WHAT YOU NEED TO DO:
Starting at the line that contains "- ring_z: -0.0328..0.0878" in the listing below, write out every line word for word until you have written the line that contains "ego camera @".

RAW DATA:
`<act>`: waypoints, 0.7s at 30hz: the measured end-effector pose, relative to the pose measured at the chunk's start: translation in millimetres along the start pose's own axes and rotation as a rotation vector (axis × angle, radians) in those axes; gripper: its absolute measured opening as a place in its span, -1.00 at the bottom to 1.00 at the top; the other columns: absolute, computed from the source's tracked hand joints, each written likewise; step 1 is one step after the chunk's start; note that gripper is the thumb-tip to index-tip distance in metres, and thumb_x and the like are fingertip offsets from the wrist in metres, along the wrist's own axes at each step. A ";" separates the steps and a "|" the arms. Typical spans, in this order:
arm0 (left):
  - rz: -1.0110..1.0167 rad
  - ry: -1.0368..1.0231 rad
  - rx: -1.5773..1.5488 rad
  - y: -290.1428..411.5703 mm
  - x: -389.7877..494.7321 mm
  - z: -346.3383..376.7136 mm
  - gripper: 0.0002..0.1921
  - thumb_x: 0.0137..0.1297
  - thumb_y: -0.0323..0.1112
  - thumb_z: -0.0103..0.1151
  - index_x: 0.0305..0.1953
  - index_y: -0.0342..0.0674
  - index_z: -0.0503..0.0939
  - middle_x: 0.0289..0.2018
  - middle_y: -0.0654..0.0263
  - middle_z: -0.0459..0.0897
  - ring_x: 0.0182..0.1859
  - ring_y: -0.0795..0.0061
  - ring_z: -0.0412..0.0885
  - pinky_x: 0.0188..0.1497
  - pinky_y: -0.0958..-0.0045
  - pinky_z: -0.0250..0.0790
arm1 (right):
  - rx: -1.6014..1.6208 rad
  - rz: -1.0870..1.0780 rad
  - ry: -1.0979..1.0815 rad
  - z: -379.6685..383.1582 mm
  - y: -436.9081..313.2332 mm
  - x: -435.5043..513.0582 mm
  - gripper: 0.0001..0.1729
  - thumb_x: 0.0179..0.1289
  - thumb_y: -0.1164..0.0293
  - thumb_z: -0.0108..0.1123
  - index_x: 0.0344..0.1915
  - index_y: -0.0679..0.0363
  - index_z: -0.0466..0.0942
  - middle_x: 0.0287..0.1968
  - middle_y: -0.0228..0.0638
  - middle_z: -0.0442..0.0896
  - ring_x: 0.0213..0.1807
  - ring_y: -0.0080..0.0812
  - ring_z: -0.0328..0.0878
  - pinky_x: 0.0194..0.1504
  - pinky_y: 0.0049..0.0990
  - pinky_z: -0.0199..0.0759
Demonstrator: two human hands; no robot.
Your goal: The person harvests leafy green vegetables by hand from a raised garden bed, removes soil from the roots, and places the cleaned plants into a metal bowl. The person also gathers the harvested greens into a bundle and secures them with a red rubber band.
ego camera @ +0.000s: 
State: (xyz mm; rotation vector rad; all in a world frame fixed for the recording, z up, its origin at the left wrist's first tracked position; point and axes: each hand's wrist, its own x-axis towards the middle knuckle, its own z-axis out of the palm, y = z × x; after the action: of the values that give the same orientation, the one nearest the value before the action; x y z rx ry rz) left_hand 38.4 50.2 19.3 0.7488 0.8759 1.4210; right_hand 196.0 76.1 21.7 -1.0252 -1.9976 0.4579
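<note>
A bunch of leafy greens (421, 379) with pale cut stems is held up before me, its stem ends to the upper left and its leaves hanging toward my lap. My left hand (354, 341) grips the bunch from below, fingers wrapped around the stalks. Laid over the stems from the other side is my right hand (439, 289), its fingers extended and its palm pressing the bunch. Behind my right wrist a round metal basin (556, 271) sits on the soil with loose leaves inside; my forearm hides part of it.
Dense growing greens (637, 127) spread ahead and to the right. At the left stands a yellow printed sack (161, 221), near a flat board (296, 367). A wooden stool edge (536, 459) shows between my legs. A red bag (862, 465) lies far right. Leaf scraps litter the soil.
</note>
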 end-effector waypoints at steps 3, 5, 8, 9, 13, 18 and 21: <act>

TASK RESPONSE:
  - ring_z: -0.0328..0.0878
  - pinky_x: 0.0194..0.1504
  - pinky_y: 0.0049..0.0990
  - pinky_z: -0.0199..0.0759
Demonstrator: two human hands; no robot.
Your goal: The person harvests leafy green vegetables by hand from a raised garden bed, removes soil from the roots, and places the cleaned plants into a metal bowl. The person also gathers the harvested greens into a bundle and secures them with a red rubber band.
ego camera @ +0.000s: 

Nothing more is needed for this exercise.